▶ **What you need to do**: Restate every line below word for word, but drop each picture.

▶ **Recorded information**:
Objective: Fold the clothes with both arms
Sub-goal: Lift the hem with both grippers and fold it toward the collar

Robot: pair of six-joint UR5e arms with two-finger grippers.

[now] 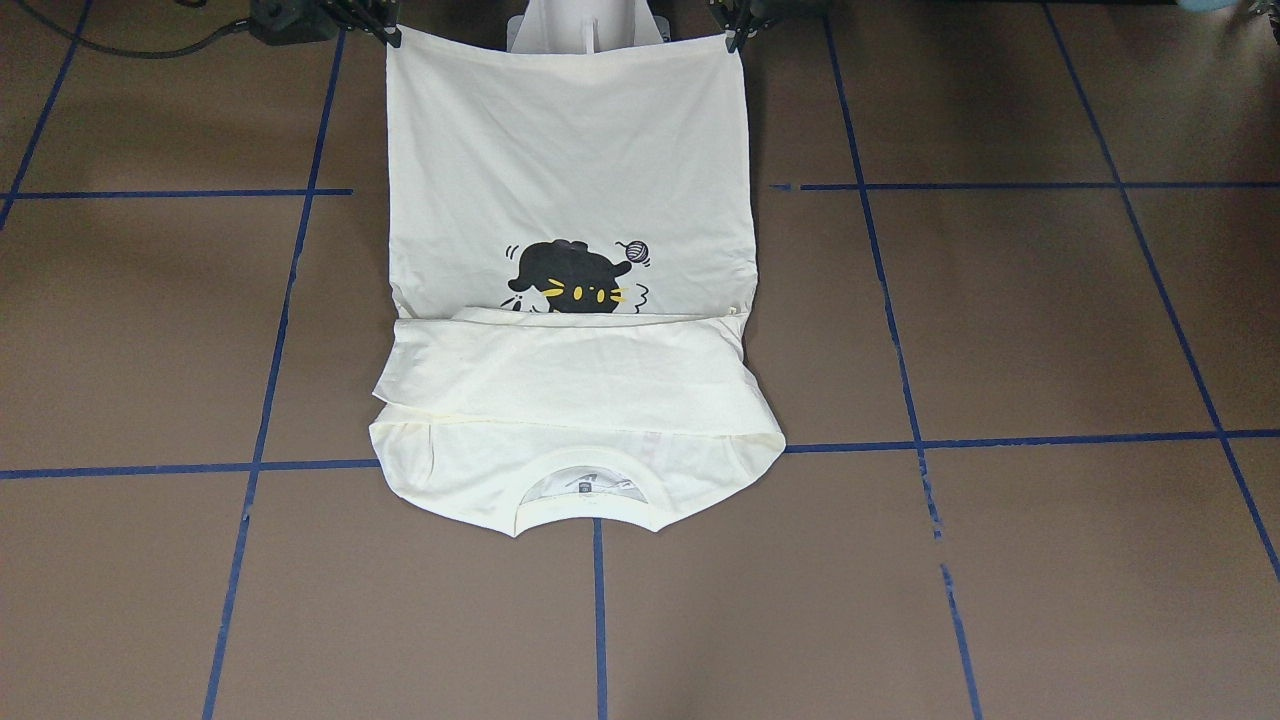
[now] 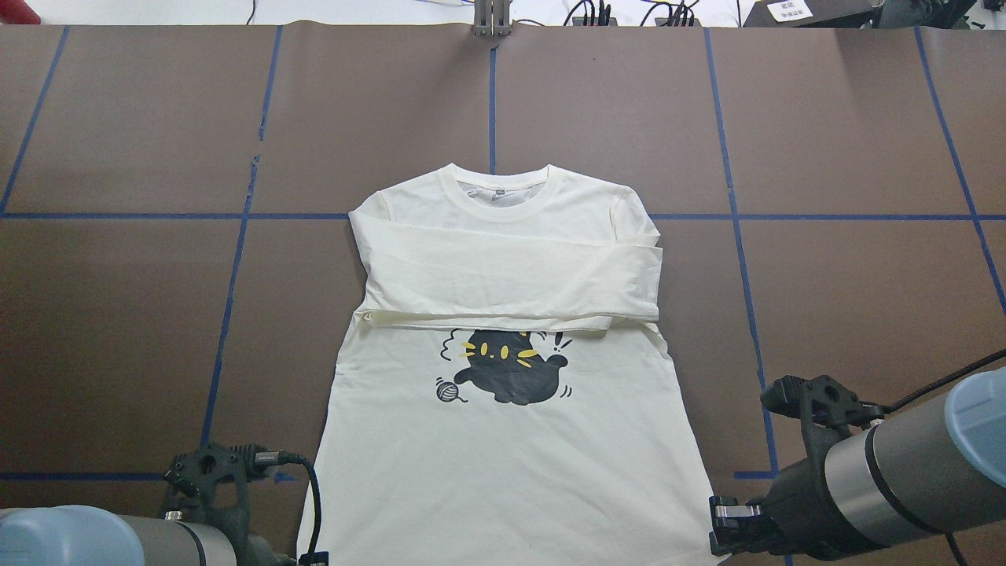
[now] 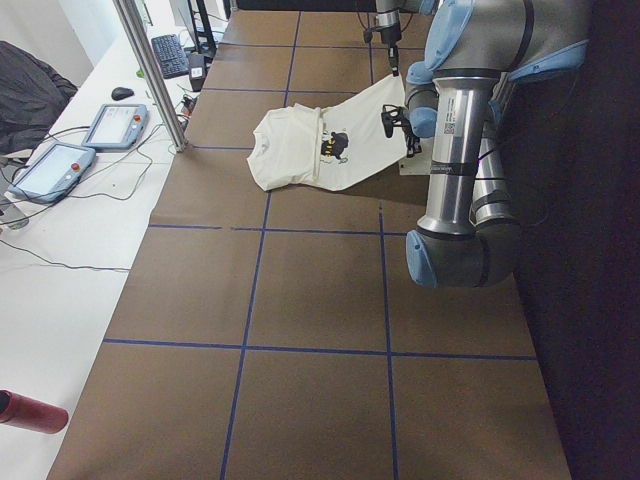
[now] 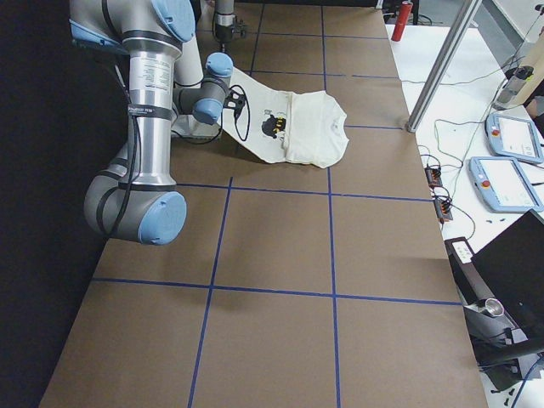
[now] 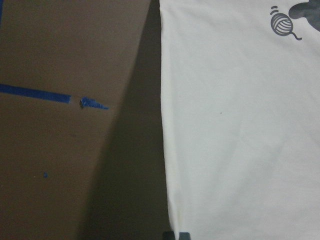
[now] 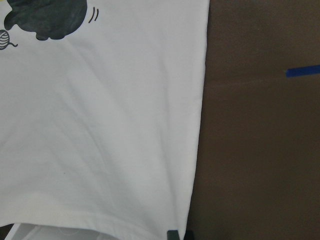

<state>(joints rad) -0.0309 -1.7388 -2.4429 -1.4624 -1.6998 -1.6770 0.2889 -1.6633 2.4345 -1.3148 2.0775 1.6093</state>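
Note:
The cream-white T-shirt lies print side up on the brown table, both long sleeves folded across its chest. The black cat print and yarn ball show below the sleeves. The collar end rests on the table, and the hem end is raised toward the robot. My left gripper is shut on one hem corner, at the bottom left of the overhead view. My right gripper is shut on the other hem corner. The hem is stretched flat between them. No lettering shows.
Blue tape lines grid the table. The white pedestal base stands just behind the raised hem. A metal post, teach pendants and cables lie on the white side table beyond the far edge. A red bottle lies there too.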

▶ **Result of the task**:
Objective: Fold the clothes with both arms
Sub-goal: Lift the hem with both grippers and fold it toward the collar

Robot: pair of six-joint UR5e arms with two-finger grippers.

[now] 
[now] 
[now] 
[now] 
[now] 
[now] 

<state>(joints rad) -0.0309 -1.7388 -2.4429 -1.4624 -1.6998 -1.6770 0.2889 -1.6633 2.4345 -1.3148 2.0775 1.6093</state>
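Note:
The cream-white T-shirt lies print side up on the brown table, both long sleeves folded across its chest. The black cat print and yarn ball show below the sleeves. The collar end rests on the table, and the hem end is raised toward the robot. My left gripper is shut on one hem corner, at the bottom left of the overhead view. My right gripper is shut on the other hem corner. The hem is stretched flat between them. No lettering shows.
Blue tape lines grid the table. The white pedestal base stands just behind the raised hem. A metal post, teach pendants and cables lie on the white side table beyond the far edge. A red bottle lies there too.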

No more output will be given for this exercise.